Canada is already setting the stage for a cross-border salvo with Washington, announcing in this week’s budget that Ottawa is considering retaliatory policies if the U.S. doesn’t stop blocking Canadian companies from certain government contracts and green-tech programs.
Still, Washington has successfully been wedging countries against China, such as with language in the United States-Mexico-Canada free-trade agreement that forbids Canada from signing a trade deal with Beijing without U.S. consent. The same language has appeared in recent agreements with Japan and Taiwan.
Last October, the Biden administration announced sweeping restrictions on China’s access to semiconductor chips made in any country using U.S. technology, in order to slow Beijing’s technological and military rise.
Washington is already talking about similar restrictions on biotechnology and quantum tech, Nadjibulla said. She added that this is causing consternation in Southeast Asia, where countries want to maintain economic links with China, Australia, Europe and the world.
But Lovely said many countries are willing to go along with these rules because they crave American investment and a guarantee they won’t be suddenly frozen out of the world’s largest economy.
“They fear coming a closure of the American market, and they want to be on the right side of that door,” she said.
Lovely expresses skepticism about governments combining “friendshoring” policies with subsidies for their domestic businesses. She said this imposes a necessity to make subsidized companies succeed even when they’re inefficient, and positions foreign trade as a threat to local firms.
“We can think of these (partnerships) as secure, like-minded, that speak to our values — however you want. But they are going to be higher-cost,” she said.
“We do need to be aware of the fact that closing markets will lead our own economies to be less competitive on the export side.”
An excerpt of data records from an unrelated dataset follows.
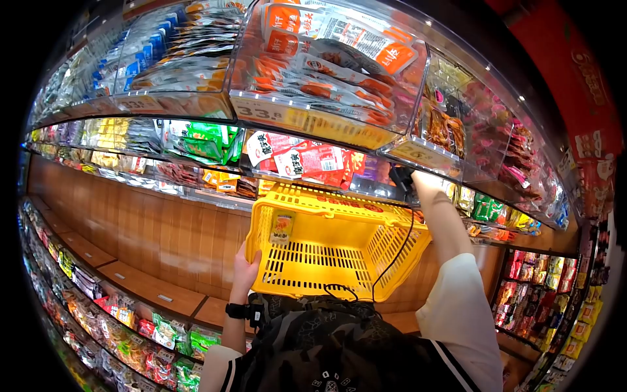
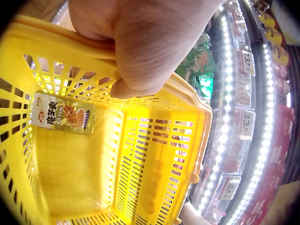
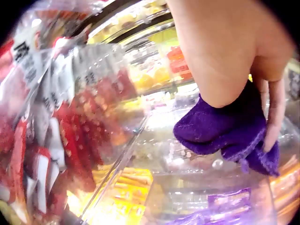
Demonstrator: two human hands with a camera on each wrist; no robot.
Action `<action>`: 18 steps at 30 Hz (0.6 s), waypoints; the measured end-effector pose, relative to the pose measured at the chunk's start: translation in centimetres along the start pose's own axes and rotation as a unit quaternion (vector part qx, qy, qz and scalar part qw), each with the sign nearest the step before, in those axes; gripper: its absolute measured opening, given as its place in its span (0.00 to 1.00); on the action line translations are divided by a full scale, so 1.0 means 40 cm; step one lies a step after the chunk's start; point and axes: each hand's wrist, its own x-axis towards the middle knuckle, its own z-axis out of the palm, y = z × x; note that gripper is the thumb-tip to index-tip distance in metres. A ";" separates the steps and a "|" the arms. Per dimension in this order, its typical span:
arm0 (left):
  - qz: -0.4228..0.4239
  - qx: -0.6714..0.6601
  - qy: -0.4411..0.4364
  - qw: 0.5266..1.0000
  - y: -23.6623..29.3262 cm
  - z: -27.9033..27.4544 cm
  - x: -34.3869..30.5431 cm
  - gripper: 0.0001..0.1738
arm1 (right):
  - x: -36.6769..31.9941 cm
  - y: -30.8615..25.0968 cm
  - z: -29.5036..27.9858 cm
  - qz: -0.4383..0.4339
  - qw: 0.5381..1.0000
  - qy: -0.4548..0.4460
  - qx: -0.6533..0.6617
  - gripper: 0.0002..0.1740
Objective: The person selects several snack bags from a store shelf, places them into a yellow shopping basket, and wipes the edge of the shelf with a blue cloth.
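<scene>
A yellow basket (image 1: 313,258) (image 2: 75,164) hangs open in front of the person's body, and the left hand (image 1: 245,269) (image 2: 140,42) grips its rim. Inside, against a side wall, lies a small white-and-yellow snack packet (image 1: 282,227) (image 2: 64,113). The right hand (image 3: 229,51) holds a crumpled purple cloth (image 3: 220,126), thumb on one side and fingers on the other, over clear shelf bins. In the head view the right arm reaches to the middle shelf, where the hand itself is mostly hidden under the upper shelf's edge.
Red packets (image 3: 79,136) fill a clear bin beside the right hand. Yellow packets (image 3: 122,192) and purple packets (image 3: 229,206) lie lower. Upper bins (image 1: 326,72) overhang the basket. A wooden ledge (image 1: 144,281) and lower snack rows (image 1: 117,326) run left; a black cable (image 1: 396,255) crosses the basket.
</scene>
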 end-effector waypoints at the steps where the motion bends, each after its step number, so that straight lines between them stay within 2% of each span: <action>1: 0.002 -0.001 0.001 1.000 0.002 0.000 0.002 0.22 | 0.010 -0.003 0.005 -0.088 0.963 0.001 -0.254 0.21; 2: 0.011 0.008 0.002 1.000 0.003 0.001 0.001 0.22 | 0.027 0.000 0.013 -0.168 0.855 0.003 -0.490 0.24; 3: 0.020 0.017 0.002 1.000 0.002 0.002 0.001 0.22 | 0.074 -0.001 0.049 -0.168 0.855 0.003 -0.491 0.24; 5: 0.020 0.012 0.006 1.000 -0.006 0.002 0.000 0.22 | 0.232 -0.013 0.179 -0.223 0.867 -0.027 -0.444 0.23; 6: 0.022 0.008 0.009 1.000 -0.010 0.004 0.001 0.22 | 0.266 -0.018 0.214 -0.250 0.872 -0.041 -0.420 0.24; 7: 0.021 0.007 0.008 1.000 -0.006 0.006 0.000 0.22 | 0.230 -0.043 0.215 -0.250 0.871 -0.041 -0.421 0.24; 9: 0.011 0.003 0.007 1.000 0.001 0.006 -0.001 0.22 | 0.155 -0.076 0.199 -0.362 0.785 -0.113 -0.490 0.25; 10: 0.010 0.002 0.008 1.000 -0.005 0.005 -0.001 0.22 | 0.141 -0.070 0.174 -0.346 0.771 -0.130 -0.518 0.23; 12: 0.020 0.002 0.006 1.000 -0.015 0.000 0.001 0.21 | 0.096 -0.120 0.118 -0.270 0.760 -0.125 -0.579 0.25; 13: 0.021 0.001 0.007 1.000 -0.014 -0.001 0.000 0.21 | 0.226 0.020 0.058 -0.257 0.864 -0.098 -0.422 0.27; 14: 0.019 0.007 0.006 1.000 -0.011 -0.002 0.001 0.21 | 0.397 0.215 -0.003 -0.301 0.946 -0.107 0.049 0.30; 15: 0.017 0.013 0.003 1.000 -0.009 -0.003 0.001 0.21 | 0.332 0.140 -0.009 -0.263 0.959 -0.019 -0.106 0.30; 16: 0.020 0.013 0.002 1.000 -0.002 -0.001 0.000 0.21 | 0.290 0.091 -0.008 -0.238 0.956 0.014 -0.173 0.31; 18: 0.029 0.028 0.015 0.999 0.010 0.004 -0.001 0.20 | 0.258 0.058 -0.013 -0.216 0.964 0.002 -0.158 0.31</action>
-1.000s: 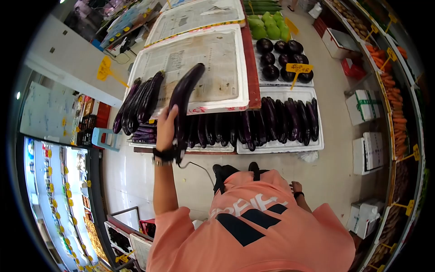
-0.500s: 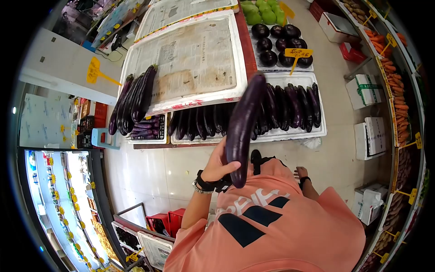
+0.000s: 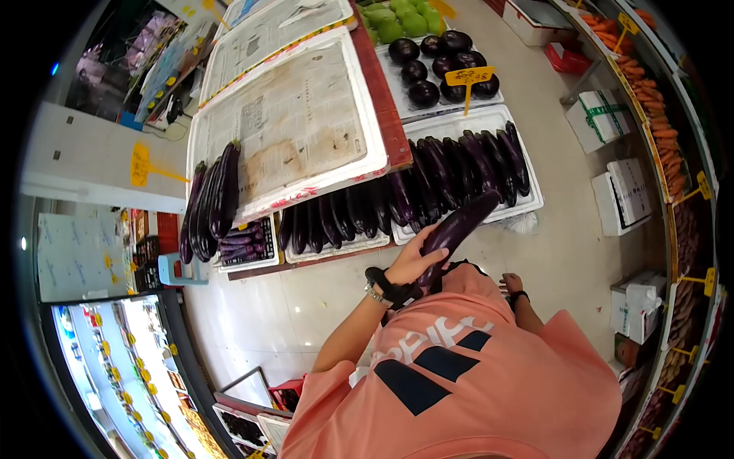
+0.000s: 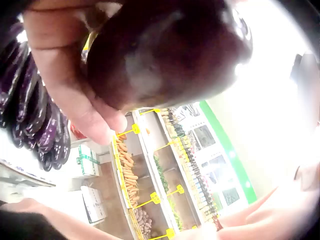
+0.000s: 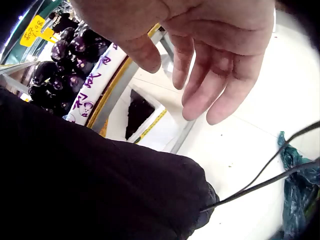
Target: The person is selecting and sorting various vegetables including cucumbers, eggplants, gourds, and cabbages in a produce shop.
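My left hand grips a long dark purple eggplant in front of my body, thumb across its top side. The eggplant slants toward the upper right, its far end overlapping a row of similar eggplants in a white foam tray. In the left wrist view the held eggplant looms large, with fingers curled round it. Down by my side hangs my right hand, holding nothing. The right wrist view shows its fingers loosely bent above the floor.
A newspaper-lined foam tray stands on the raised shelf, several eggplants at its left end. Round eggplants and a yellow price sign are behind. Carrots fill shelving at right, near floor boxes.
My left hand has brought the eggplant from over the newspaper-lined tray rightward and closer to my body, then tipped it toward the upper right. The right hand still hangs down.
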The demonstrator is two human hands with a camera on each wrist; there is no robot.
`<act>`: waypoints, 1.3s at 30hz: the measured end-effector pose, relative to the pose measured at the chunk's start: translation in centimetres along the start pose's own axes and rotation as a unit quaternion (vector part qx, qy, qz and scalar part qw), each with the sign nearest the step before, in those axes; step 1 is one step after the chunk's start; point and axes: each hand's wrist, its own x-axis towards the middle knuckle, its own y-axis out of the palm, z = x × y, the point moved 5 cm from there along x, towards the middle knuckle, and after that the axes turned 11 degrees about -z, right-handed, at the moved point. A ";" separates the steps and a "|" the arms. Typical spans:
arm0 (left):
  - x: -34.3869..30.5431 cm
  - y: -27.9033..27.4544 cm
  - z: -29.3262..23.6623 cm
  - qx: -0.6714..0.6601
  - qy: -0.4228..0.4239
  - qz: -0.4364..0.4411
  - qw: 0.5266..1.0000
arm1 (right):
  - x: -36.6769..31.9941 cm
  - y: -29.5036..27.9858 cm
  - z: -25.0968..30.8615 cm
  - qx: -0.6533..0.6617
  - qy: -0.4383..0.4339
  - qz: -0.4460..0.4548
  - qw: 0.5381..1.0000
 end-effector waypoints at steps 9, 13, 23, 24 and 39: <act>9.2 -10.9 7.6 -0.159 0.056 -0.186 0.968 | -1.7 -3.5 -9.0 0.114 0.087 -0.053 0.988; 13.3 -16.0 7.3 -0.187 0.125 -0.270 0.936 | -5.3 -4.2 -8.2 0.124 0.090 -0.081 0.985; 18.7 -23.6 13.3 0.185 0.083 -0.319 0.926 | -4.8 -4.5 -7.2 0.127 0.082 -0.056 0.987; 19.2 -24.4 14.5 0.206 0.073 -0.336 0.916 | -4.3 -4.7 -7.3 0.139 0.084 -0.048 0.986; -7.5 -16.1 -11.2 0.411 0.462 -0.461 0.636 | 0.7 -3.1 2.3 -0.089 -0.014 0.017 0.996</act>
She said this will further isolate countries and make it harder to rally global investment to counter climate change.
South Africa’s high commissioner in Ottawa expressed a similar view.
In an interview, Rieaz Shaik argued that Yellen’s term lets rich countries divide the world without acknowledging the realities of developing countries and the need to address the climate crisis.
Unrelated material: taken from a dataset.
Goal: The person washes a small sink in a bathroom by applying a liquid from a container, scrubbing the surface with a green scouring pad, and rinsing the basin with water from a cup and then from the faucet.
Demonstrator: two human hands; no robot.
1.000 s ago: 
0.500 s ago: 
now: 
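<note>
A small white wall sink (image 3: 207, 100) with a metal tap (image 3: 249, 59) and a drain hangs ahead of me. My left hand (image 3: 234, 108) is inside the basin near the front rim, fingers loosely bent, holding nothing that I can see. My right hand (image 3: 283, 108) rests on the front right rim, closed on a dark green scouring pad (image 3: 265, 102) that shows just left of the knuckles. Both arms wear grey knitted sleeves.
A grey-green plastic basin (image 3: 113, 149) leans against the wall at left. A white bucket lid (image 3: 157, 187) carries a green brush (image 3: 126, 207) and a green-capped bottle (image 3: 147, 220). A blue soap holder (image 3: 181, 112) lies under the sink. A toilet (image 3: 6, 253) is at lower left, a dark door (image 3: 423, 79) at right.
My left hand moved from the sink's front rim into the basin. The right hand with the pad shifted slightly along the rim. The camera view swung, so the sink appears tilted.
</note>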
“It is the most dangerous term in the history of global political relationships, ‘friendshoring,’ because it’s exclusionary. Worse, it says that your non-friend is the other,” Shaik said in a wide-ranging interview.
“We know how apartheid South Africa dealt with the other. They dehumanized us and they removed all our rights to exist. As the other, they could do whatever they want. So I detest ‘friendshoring.’”
In any case, Nadir Patel, a senior strategic advisor with Norton Rose Fulbright Canada, said Ottawa’s simultaneous rhetoric around shoring up trade with allies and developing deeper ties with regions such as Southeast Asia will only come to fruition if corporate Canada follows suit.
“Canadian business needs to step up and do more in other parts of Asia, where we’re not active,” said Patel, a former Canadian high commissioner to India, during the panel.
“Businesses need to step up and want to leverage that, and not just kick tires once in a while, but really be out there with a presence on a regular basis.”